Substantively, Michael’s experience includes several areas of law, including admiralty and maritime, arbitration, insurance coverage, premises liability, and general statutory interpretation. He has represented clients in numerous sectors, including communications, energy, insurance, maritime, technology, and local governments.

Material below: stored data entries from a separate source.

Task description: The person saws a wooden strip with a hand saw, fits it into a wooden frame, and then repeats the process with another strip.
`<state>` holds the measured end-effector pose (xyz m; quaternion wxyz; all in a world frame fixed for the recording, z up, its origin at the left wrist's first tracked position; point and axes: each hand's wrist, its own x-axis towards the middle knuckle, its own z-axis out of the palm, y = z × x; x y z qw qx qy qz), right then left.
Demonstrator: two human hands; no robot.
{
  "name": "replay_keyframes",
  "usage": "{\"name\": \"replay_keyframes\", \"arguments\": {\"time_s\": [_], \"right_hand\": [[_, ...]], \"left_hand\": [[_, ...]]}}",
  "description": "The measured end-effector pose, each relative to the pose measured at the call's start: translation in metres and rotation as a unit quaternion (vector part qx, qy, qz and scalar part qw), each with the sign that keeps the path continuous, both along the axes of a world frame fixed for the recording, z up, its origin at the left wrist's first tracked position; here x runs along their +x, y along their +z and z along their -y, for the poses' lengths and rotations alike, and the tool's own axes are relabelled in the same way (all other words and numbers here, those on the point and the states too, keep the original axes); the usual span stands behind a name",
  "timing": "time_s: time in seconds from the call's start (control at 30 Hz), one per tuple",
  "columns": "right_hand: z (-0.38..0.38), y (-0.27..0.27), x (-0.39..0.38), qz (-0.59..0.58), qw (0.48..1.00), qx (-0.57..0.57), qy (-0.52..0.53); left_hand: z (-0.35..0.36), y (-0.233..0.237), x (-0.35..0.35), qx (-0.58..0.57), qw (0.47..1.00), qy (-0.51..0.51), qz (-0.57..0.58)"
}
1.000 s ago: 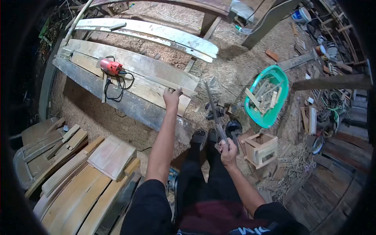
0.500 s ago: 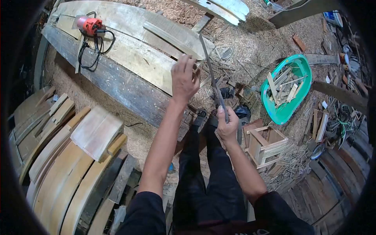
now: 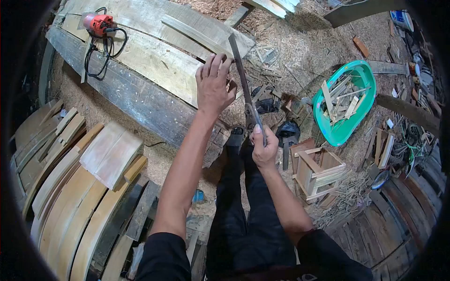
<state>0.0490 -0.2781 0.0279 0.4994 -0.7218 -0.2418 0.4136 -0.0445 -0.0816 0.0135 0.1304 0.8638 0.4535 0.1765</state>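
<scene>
My right hand [image 3: 263, 149] grips the handle of a long narrow saw blade [image 3: 241, 79] that points up and away from me. My left hand [image 3: 213, 86] is raised just left of the blade, fingers curled around a small wooden piece that is mostly hidden by the hand. Both hands hover over the near end of the wide pale planks [image 3: 154, 58] lying on a dark beam [image 3: 126, 96]. My legs in dark trousers [image 3: 248, 220] stretch down below the hands.
A red power tool [image 3: 96, 23] with a black cord lies on the planks at the top left. A green basin [image 3: 344, 100] of wood offcuts sits right, above a small wooden crate [image 3: 318, 171]. Curved boards [image 3: 79, 201] are stacked left. Sawdust and scraps cover the ground.
My left hand has left the plank's edge and come up beside the blade. My right hand has raised the saw. The view has shifted, so the planks sit higher in frame.
</scene>
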Motion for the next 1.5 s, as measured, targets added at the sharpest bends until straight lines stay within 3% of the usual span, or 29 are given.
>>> {"name": "replay_keyframes", "arguments": {"time_s": [1.5], "right_hand": [[0.023,0.002,-0.013,-0.028,0.999,-0.027,-0.032]], "left_hand": [[0.001,-0.003,-0.001,0.002,1.0,0.004,0.0]]}}
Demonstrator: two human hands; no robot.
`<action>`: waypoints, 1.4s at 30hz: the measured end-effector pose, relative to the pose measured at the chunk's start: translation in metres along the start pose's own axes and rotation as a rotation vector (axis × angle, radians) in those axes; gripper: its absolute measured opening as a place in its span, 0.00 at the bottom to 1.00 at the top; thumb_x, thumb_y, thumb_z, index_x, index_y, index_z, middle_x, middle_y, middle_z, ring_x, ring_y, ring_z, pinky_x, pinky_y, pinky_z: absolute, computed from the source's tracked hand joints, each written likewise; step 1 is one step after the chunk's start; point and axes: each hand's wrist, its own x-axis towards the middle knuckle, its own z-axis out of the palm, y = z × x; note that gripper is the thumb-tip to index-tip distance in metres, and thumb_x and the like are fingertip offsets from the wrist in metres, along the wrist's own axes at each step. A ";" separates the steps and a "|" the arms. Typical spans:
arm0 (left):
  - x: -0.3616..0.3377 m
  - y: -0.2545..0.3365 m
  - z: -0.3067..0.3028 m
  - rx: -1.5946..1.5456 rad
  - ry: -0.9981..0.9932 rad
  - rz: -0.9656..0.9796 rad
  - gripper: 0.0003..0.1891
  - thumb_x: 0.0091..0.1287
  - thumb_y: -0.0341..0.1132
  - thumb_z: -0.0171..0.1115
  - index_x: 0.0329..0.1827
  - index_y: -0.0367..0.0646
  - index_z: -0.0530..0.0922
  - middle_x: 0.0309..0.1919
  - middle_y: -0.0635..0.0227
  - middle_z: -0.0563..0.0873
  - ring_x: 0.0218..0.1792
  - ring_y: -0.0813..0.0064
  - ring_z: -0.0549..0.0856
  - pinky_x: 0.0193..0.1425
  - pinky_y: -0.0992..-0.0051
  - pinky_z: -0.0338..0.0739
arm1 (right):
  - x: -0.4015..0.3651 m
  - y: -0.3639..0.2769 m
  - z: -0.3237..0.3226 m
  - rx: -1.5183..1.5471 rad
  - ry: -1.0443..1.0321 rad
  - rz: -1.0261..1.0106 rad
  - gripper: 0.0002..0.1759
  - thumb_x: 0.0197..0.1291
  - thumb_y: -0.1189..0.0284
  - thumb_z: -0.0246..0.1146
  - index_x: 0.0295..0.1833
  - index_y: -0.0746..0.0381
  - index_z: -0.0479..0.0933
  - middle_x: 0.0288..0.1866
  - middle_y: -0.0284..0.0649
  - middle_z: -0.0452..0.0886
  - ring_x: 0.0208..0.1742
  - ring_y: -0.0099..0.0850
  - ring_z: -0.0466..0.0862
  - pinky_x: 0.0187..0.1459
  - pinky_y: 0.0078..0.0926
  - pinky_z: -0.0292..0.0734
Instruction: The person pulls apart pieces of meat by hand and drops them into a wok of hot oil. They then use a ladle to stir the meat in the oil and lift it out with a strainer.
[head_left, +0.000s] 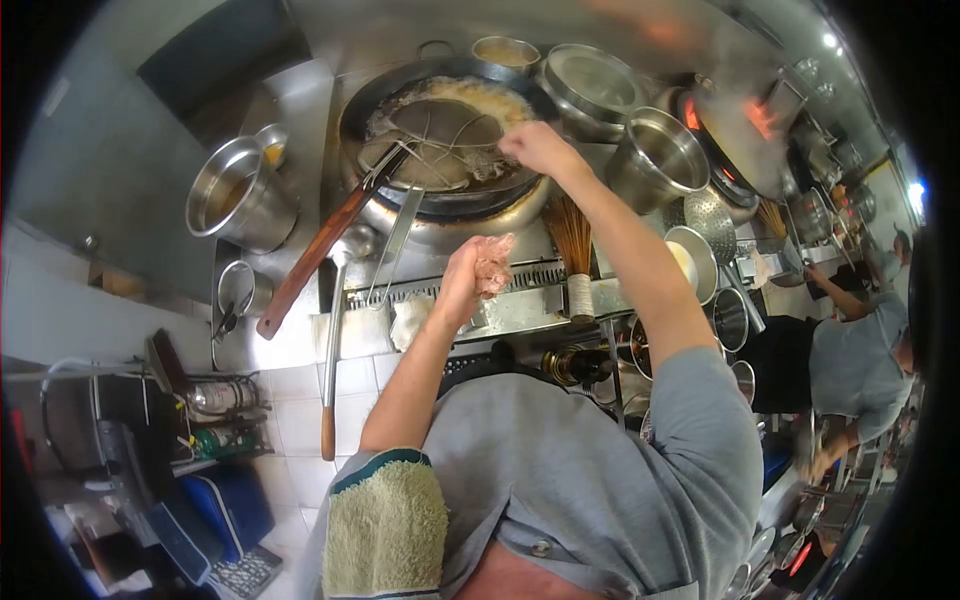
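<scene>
My left hand point(460, 287) is closed around a lump of pink raw meat point(494, 262), held in front of the stove. My right hand point(545, 150) is over the right side of a large black wok point(352, 118), its fingers curled together; whether anything is between them is hidden. Dark oil bubbles in the wok, with pale foam at the back. Two wire strainers rest across the wok; the upper one has a dark mesh point(440, 122). A long wooden handle point(318, 255) reaches out from the wok to the lower left.
A steel pot point(237, 195) stands left of the wok, another point(657, 160) on the right. A ladle point(338, 290) leans over the stove's front edge. A bamboo brush point(572, 245) stands below my right forearm. Flames burn around a second wok point(745, 150). Another person point(855, 345) works far right.
</scene>
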 end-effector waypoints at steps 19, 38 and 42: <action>0.029 -0.015 0.014 0.246 0.063 0.136 0.06 0.65 0.30 0.64 0.35 0.39 0.75 0.23 0.72 0.79 0.21 0.86 0.75 0.22 0.85 0.66 | -0.169 -0.085 0.033 0.894 0.285 0.264 0.12 0.61 0.78 0.62 0.49 0.68 0.80 0.43 0.39 0.82 0.42 0.25 0.82 0.44 0.20 0.77; 0.010 -0.001 -0.001 -0.167 0.015 0.044 0.07 0.67 0.28 0.49 0.46 0.41 0.70 0.33 0.64 0.80 0.29 0.80 0.78 0.27 0.81 0.69 | -0.054 -0.013 -0.064 0.113 0.132 0.159 0.17 0.61 0.72 0.60 0.56 0.57 0.78 0.50 0.45 0.83 0.51 0.37 0.83 0.53 0.30 0.76; 0.025 0.000 0.001 -0.180 -0.123 0.118 0.11 0.67 0.29 0.44 0.51 0.42 0.68 0.37 0.64 0.79 0.33 0.78 0.79 0.32 0.77 0.72 | -0.144 -0.089 -0.022 0.729 0.022 0.204 0.17 0.60 0.73 0.63 0.55 0.64 0.78 0.50 0.40 0.82 0.49 0.27 0.80 0.50 0.25 0.76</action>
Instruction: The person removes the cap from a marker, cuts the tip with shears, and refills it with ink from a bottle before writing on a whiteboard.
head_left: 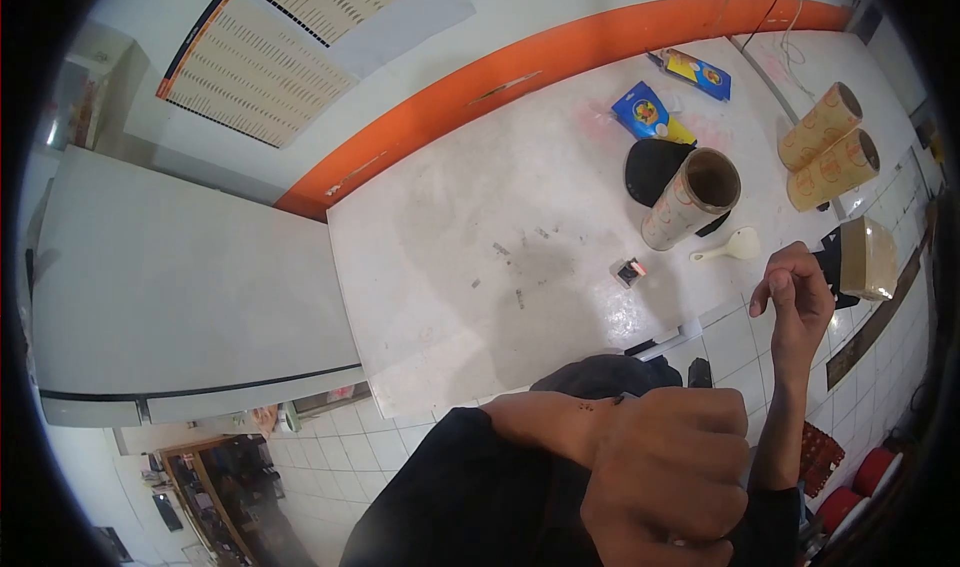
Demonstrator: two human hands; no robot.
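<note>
My left hand (668, 467) is a closed fist, back of the hand up, close to the camera. Its curled fingers hide whatever may be inside. Farther right, my right hand (797, 292) is raised with its fingers bent and the thumb pressed against them. Anything held there is too small or hidden to make out. Behind my right hand is a brown box-like block (868, 259) with a black part beside it. A white rice paddle (727, 247) lies on the white table (430, 287), left of my right hand. Near it sits a small black and pink item (629, 273).
An upright cardboard tube (690, 202) stands by a black cloth-like item (648, 167). Two more patterned tubes (832, 172) stand at the right. Blue and yellow packets (645, 112) lie near the wall's orange band (480, 92). A large grey surface (190, 277) adjoins the table's left edge.
</note>
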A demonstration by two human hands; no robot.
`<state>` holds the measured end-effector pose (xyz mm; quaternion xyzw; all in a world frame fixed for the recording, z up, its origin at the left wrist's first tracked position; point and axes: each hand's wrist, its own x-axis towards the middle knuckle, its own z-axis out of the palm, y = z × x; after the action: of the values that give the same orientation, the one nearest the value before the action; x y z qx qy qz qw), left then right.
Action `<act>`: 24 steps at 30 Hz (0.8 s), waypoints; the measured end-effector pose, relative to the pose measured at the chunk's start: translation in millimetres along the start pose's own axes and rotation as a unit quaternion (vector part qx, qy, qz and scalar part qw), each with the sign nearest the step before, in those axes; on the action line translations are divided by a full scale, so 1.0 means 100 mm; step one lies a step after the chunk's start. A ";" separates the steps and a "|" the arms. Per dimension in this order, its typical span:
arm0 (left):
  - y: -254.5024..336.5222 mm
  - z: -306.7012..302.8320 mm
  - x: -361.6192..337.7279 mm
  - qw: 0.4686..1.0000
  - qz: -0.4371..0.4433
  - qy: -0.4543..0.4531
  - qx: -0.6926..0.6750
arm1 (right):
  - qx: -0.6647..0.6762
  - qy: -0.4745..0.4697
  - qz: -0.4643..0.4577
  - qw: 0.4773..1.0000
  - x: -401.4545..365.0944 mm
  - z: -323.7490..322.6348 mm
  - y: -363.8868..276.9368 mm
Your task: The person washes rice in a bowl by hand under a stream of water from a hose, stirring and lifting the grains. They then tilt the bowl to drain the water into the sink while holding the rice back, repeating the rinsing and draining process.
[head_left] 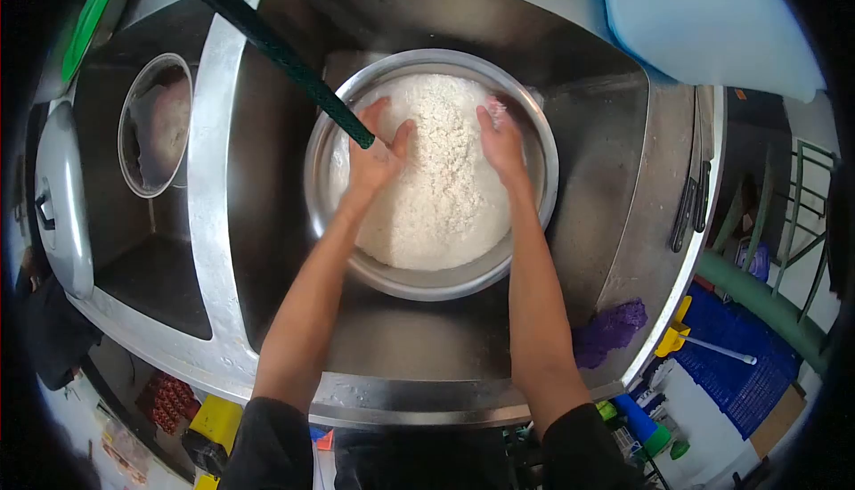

Michael began law practice in 2002. He is Board Certified in Appellate Practice. Only seven percent of eligible Florida Bar members, approximately 4,800 lawyers, are board certified. As of April 1, 2016, there are only 171 attorneys certified in Appellate Practice in Florida.

PRACTICE AREAS

Appellate
Admiralty and Maritime Claims
Personal Injury and Wrongful Death Defense
Hospitality Law Claims
Insurance Defense
Commercial Litigation
Property and Casualty
Products Liability
Medical Malpractice Defense

Education

J.D., University of Miami School of Law

M.S., Finance, Florida International University

B.S., University of Miami

Experience

  • Dodaj v. Marriott Hotel Holdings, LP, et al., No. 1D 21-3721 (Fla. 1st DCA Nov. 23, 2022) – The First District Court of Appeal affirmed summary judgment entered against Plaintiff on all of her claims against Courtyard by Marriott relating to her personal injury claims after she was run over by an ATV at Jacksonville Beach.

  • Mitchell v. Ginley Lawn Serv. & Landscaping, Inc., et. al., No. 3D21-0779 (Fla. 3d DCA Nov. 23, 2022) – The Third District Court of Appeal affirmed summary judgment for lawn service company sued for injuries suffered by Plaintiff on county land the lawn company was contracted by the county to maintain.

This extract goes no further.